» Task prompt
A faithful copy of all the data below, please; leave no line out.

▼▼▼

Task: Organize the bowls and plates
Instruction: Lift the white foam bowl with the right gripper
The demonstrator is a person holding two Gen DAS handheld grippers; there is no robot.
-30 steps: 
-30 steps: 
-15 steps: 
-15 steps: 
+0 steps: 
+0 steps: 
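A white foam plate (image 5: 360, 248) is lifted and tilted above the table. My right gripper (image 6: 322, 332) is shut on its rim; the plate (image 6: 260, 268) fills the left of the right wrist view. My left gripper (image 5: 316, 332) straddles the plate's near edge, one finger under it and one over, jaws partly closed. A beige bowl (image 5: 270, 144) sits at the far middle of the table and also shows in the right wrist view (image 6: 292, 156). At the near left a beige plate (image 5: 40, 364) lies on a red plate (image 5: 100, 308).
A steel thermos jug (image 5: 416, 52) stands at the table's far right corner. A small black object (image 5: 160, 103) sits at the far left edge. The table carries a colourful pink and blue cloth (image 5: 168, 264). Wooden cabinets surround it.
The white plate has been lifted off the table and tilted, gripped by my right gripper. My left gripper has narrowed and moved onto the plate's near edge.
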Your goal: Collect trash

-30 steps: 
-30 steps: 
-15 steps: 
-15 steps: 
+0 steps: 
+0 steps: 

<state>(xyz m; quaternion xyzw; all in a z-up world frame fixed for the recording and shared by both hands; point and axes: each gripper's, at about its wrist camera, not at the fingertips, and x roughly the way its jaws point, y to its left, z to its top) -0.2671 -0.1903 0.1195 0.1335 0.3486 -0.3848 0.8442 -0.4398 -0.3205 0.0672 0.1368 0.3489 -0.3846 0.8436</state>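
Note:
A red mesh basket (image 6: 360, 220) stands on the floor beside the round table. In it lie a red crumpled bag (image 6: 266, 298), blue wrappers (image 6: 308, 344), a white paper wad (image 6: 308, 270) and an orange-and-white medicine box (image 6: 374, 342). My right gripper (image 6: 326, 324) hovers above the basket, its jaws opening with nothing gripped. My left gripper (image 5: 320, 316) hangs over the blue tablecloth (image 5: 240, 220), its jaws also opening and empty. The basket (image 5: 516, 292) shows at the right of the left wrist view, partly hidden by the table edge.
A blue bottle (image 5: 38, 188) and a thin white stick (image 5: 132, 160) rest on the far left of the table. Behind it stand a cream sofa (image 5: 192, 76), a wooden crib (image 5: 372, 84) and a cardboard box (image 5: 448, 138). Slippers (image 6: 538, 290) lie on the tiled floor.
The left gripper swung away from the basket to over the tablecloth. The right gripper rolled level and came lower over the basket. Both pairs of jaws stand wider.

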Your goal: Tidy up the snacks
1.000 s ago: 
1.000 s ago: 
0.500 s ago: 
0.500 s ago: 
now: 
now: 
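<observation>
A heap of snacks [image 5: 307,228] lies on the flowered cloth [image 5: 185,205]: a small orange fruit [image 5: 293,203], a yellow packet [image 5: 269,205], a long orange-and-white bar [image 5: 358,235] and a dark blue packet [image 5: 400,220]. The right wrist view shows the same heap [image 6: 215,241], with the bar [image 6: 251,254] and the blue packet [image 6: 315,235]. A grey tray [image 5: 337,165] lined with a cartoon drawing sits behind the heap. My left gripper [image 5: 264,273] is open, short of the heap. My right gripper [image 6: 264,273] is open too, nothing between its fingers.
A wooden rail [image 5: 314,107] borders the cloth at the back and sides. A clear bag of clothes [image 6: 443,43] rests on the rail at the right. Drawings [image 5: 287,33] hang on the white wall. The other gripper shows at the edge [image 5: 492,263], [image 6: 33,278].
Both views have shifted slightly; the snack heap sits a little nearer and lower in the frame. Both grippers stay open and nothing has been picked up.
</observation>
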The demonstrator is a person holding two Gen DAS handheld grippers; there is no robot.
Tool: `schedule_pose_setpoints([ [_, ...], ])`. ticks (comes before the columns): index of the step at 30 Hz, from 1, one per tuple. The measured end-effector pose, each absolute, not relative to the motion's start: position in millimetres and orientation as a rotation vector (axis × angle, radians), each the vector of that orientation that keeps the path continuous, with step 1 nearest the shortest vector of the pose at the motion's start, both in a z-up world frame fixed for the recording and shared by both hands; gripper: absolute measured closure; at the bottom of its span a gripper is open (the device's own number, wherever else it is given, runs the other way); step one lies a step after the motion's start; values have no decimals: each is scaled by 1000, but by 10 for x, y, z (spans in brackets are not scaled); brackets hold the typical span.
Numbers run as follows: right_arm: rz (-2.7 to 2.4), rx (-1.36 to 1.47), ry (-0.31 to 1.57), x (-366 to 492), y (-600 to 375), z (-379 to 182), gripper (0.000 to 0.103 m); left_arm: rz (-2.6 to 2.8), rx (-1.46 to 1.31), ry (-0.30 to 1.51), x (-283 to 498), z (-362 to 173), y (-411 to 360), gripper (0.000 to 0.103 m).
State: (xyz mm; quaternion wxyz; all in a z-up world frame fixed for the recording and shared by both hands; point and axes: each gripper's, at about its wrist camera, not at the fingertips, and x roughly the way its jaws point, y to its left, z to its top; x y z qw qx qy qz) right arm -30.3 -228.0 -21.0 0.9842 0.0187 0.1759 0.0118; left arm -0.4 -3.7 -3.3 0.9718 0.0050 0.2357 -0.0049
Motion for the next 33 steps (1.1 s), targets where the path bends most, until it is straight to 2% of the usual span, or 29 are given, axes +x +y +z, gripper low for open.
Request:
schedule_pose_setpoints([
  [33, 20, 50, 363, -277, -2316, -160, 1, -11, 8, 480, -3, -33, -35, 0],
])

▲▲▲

» Answer section
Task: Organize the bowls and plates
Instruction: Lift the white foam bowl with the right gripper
The demonstrator is a person holding two Gen DAS handheld grippers; there is no robot.
-30 steps: 
-30 steps: 
-15 steps: 
-15 steps: 
+0 steps: 
+0 steps: 
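A white foam plate (image 5: 360, 248) is lifted and tilted above the table. My right gripper (image 6: 322, 332) is shut on its rim; the plate (image 6: 260, 268) fills the left of the right wrist view. My left gripper (image 5: 316, 332) straddles the plate's near edge, one finger under it and one over, jaws partly closed. A beige bowl (image 5: 270, 144) sits at the far middle of the table and also shows in the right wrist view (image 6: 292, 156). At the near left a beige plate (image 5: 40, 364) lies on a red plate (image 5: 100, 308).
A steel thermos jug (image 5: 416, 52) stands at the table's far right corner. A small black object (image 5: 160, 103) sits at the far left edge. The table carries a colourful pink and blue cloth (image 5: 168, 264). Wooden cabinets surround it.
The white plate has been lifted off the table and tilted, gripped by my right gripper. My left gripper has narrowed and moved onto the plate's near edge.
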Your goal: Collect trash

-30 steps: 
-30 steps: 
-15 steps: 
-15 steps: 
+0 steps: 
+0 steps: 

<state>(xyz m; quaternion xyzw; all in a z-up world frame fixed for the recording and shared by both hands; point and axes: each gripper's, at about its wrist camera, not at the fingertips, and x roughly the way its jaws point, y to its left, z to its top) -0.2671 -0.1903 0.1195 0.1335 0.3486 -0.3848 0.8442 -0.4398 -0.3205 0.0672 0.1368 0.3489 -0.3846 0.8436</state>
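Note:
A red mesh basket (image 6: 360, 220) stands on the floor beside the round table. In it lie a red crumpled bag (image 6: 266, 298), blue wrappers (image 6: 308, 344), a white paper wad (image 6: 308, 270) and an orange-and-white medicine box (image 6: 374, 342). My right gripper (image 6: 326, 324) hovers above the basket, its jaws opening with nothing gripped. My left gripper (image 5: 320, 316) hangs over the blue tablecloth (image 5: 240, 220), its jaws also opening and empty. The basket (image 5: 516, 292) shows at the right of the left wrist view, partly hidden by the table edge.
A blue bottle (image 5: 38, 188) and a thin white stick (image 5: 132, 160) rest on the far left of the table. Behind it stand a cream sofa (image 5: 192, 76), a wooden crib (image 5: 372, 84) and a cardboard box (image 5: 448, 138). Slippers (image 6: 538, 290) lie on the tiled floor.
The left gripper swung away from the basket to over the tablecloth. The right gripper rolled level and came lower over the basket. Both pairs of jaws stand wider.
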
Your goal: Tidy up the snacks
1.000 s ago: 
1.000 s ago: 
0.500 s ago: 
0.500 s ago: 
now: 
now: 
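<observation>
A heap of snacks [image 5: 307,228] lies on the flowered cloth [image 5: 185,205]: a small orange fruit [image 5: 293,203], a yellow packet [image 5: 269,205], a long orange-and-white bar [image 5: 358,235] and a dark blue packet [image 5: 400,220]. The right wrist view shows the same heap [image 6: 215,241], with the bar [image 6: 251,254] and the blue packet [image 6: 315,235]. A grey tray [image 5: 337,165] lined with a cartoon drawing sits behind the heap. My left gripper [image 5: 264,273] is open, short of the heap. My right gripper [image 6: 264,273] is open too, nothing between its fingers.
A wooden rail [image 5: 314,107] borders the cloth at the back and sides. A clear bag of clothes [image 6: 443,43] rests on the rail at the right. Drawings [image 5: 287,33] hang on the white wall. The other gripper shows at the edge [image 5: 492,263], [image 6: 33,278].
Both views have shifted slightly; the snack heap sits a little nearer and lower in the frame. Both grippers stay open and nothing has been picked up.
</observation>
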The demonstrator is a person holding two Gen DAS handheld grippers; there is no robot.
Tool: `schedule_pose_setpoints([ [_, ...], ])`. ticks (comes before the columns): index of the step at 30 Hz, from 1, one per tuple. The measured end-effector pose, each absolute, not relative to the motion's start: position in millimetres and orientation as a rotation vector (axis × angle, radians), each the vector of that orientation that keeps the path continuous, with step 1 nearest the shortest vector of the pose at the motion's start, both in a z-up world frame fixed for the recording and shared by both hands; gripper: absolute measured closure; at the bottom of its span a gripper is open (the device's own number, wherever else it is given, runs the other way); step one lies a step after the motion's start; values have no decimals: each is scaled by 1000, but by 10 for x, y, z (spans in brackets are not scaled); brackets hold the typical span.
Numbers run as follows: right_arm: rz (-2.7 to 2.4), rx (-1.36 to 1.47), ry (-0.31 to 1.57), x (-366 to 492), y (-600 to 375), z (-379 to 182), gripper (0.000 to 0.103 m); left_arm: rz (-2.6 to 2.8), rx (-1.46 to 1.31), ry (-0.30 to 1.51), x (-283 to 498), z (-362 to 173), y (-411 to 360), gripper (0.000 to 0.103 m).
State: (xyz mm; quaternion wxyz; all in a z-up world frame fixed for the recording and shared by both hands; point and axes: each gripper's, at about its wrist camera, not at the fingertips, and x roughly the way its jaws point, y to its left, z to its top; x y z qw qx qy qz) right arm -30.3 -228.0 -21.0 0.9842 0.0187 0.1759 0.0118; left arm -0.4 -3.7 -3.3 0.9718 0.0050 0.2357 -0.0049
Motion for the next 33 steps (1.1 s), targets where the path bends most, until it is straight to 2% of the usual span, or 29 are given, axes +x +y +z, gripper low for open.
Request:
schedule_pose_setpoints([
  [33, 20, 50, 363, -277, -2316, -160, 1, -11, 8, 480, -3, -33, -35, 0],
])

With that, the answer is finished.